Activity =>
Return only the stretch of the material below that begins with the line containing "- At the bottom" and ends with the line containing "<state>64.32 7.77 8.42", exactly; both of those lines belong to it.

Records shown START

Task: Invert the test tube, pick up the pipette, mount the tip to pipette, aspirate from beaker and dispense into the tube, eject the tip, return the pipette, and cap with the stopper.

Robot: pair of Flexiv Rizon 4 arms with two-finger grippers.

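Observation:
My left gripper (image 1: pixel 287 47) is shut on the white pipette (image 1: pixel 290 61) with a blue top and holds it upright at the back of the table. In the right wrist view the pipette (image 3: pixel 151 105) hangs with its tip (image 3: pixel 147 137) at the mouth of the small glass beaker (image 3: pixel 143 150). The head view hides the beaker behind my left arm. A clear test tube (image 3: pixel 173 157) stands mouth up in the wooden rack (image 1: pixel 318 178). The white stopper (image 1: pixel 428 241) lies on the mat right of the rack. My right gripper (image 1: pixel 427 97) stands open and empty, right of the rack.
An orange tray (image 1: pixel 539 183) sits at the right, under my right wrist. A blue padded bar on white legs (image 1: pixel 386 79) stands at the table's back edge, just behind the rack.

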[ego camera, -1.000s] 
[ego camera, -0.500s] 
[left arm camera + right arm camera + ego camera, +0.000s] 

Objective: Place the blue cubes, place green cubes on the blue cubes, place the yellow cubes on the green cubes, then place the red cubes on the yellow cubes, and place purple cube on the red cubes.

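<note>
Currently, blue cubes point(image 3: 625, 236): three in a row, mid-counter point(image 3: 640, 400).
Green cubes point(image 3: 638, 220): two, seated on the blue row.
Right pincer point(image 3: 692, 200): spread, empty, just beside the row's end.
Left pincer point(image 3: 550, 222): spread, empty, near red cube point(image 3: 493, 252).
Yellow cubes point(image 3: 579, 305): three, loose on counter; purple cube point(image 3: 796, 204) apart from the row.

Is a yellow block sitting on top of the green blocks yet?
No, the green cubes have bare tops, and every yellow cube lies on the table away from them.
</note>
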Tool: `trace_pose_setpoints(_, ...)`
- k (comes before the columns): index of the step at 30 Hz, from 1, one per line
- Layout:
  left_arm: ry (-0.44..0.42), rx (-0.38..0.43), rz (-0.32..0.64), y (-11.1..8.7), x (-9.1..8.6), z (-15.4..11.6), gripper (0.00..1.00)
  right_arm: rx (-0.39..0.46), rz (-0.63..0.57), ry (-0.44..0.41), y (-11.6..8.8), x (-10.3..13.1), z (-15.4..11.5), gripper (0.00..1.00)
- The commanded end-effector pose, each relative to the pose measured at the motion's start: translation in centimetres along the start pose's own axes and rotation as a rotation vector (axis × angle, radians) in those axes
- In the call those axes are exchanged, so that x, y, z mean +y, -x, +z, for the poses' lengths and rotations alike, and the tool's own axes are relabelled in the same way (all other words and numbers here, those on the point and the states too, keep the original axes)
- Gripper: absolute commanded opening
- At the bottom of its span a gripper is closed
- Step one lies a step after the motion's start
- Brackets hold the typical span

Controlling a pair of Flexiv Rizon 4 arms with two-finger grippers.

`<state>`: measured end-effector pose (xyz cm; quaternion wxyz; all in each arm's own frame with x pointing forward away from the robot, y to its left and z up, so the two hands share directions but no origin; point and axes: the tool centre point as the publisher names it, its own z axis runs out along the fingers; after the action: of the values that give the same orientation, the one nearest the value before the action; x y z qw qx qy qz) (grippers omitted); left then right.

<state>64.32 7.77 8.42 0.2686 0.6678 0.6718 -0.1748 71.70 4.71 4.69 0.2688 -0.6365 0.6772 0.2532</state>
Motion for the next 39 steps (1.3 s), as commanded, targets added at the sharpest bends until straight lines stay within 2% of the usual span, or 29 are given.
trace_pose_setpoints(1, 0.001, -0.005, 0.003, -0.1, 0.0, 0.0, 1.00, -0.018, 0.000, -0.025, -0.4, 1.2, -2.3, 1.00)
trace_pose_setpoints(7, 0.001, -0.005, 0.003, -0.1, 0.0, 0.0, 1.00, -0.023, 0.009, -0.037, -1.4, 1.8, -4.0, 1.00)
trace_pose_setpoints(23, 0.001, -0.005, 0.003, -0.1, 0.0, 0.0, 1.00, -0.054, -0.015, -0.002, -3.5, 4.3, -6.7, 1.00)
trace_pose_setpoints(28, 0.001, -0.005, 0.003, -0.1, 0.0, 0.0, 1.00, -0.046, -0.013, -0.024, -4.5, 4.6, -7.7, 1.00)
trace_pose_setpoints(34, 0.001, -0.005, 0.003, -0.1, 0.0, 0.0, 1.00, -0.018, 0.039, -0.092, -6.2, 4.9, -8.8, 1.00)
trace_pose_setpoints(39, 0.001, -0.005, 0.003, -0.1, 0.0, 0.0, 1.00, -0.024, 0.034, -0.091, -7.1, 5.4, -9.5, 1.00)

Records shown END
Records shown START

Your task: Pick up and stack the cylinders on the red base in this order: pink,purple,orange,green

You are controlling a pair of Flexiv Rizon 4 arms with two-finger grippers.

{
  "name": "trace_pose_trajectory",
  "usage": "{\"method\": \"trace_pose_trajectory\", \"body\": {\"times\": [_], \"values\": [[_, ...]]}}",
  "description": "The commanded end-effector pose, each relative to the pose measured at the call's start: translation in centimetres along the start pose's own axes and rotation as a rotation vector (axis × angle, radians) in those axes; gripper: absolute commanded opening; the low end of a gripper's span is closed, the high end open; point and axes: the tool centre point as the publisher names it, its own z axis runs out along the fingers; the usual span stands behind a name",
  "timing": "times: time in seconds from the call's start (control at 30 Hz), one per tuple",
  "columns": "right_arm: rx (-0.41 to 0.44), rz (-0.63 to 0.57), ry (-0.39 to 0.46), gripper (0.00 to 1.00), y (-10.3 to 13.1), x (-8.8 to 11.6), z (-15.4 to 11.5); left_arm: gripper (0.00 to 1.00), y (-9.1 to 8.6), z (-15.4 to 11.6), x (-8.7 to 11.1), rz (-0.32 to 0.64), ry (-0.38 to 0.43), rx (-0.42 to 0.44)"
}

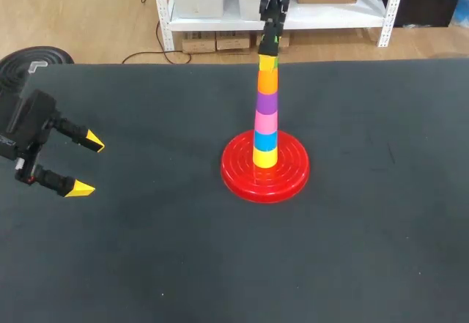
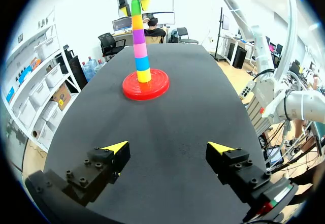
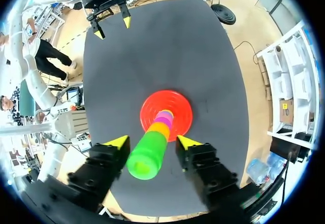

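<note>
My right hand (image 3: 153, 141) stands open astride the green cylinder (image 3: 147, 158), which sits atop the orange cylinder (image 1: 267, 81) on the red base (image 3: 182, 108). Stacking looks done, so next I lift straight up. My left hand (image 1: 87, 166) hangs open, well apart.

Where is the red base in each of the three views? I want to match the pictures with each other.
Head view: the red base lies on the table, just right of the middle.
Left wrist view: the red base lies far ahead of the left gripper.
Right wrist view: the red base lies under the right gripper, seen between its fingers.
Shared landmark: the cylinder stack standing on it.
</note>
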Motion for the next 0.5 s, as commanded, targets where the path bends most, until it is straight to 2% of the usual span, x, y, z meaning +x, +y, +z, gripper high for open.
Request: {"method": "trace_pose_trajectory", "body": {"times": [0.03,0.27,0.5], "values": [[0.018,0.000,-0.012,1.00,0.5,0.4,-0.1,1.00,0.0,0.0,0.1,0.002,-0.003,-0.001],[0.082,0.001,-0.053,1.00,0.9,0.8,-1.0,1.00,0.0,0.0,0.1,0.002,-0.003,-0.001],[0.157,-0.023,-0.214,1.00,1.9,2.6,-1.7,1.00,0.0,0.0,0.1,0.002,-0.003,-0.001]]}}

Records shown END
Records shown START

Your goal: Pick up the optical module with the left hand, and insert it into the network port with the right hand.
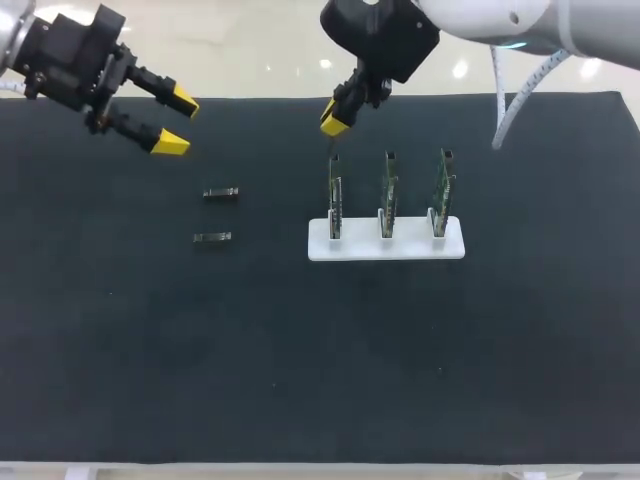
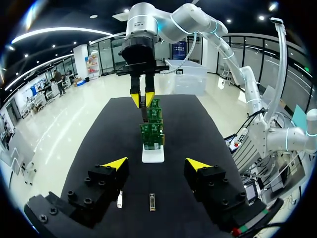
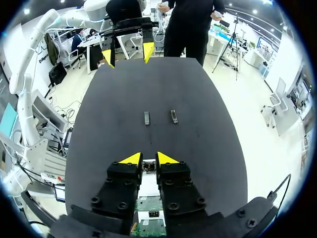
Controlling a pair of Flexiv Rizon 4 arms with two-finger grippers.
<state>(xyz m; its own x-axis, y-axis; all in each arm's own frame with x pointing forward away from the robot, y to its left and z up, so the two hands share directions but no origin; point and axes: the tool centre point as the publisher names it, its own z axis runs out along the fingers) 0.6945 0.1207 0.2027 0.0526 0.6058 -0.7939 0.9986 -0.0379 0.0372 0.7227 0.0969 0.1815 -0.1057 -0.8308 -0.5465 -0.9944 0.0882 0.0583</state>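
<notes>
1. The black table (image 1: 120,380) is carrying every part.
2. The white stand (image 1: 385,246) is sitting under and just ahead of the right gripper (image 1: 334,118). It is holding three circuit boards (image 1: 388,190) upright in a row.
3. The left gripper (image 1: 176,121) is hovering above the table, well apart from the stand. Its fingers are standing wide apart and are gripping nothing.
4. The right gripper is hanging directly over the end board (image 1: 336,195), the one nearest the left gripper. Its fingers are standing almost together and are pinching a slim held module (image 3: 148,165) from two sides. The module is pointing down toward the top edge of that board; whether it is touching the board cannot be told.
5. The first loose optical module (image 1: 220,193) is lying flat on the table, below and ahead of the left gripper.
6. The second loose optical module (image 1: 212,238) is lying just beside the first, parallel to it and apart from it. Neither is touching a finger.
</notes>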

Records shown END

Result for this exercise =>
- At the bottom of its span a gripper is closed
- Step one lies a step after the motion's start
- Brackets hold the typical span

Controlling a pair of Flexiv Rizon 4 arms with two-finger grippers.

`<state>`: measured end-effector pose (xyz cm; quaternion wxyz; all in each arm's own frame with x pointing forward away from the robot, y to its left and z up, so the two hands share directions but no origin; point and axes: the tool centre point as the publisher names it, its own z axis runs out along the fingers; after the action: of the values that give the same orientation, the one nearest the value before the action; x y z qw qx qy qz) (grippers omitted); left then right.

<state>64.32 7.77 8.42 0.2686 0.6678 0.6718 -0.1748 71.70 4.71 4.69 0.2688 -0.6365 0.6772 0.2532</state>

The output has been given in full.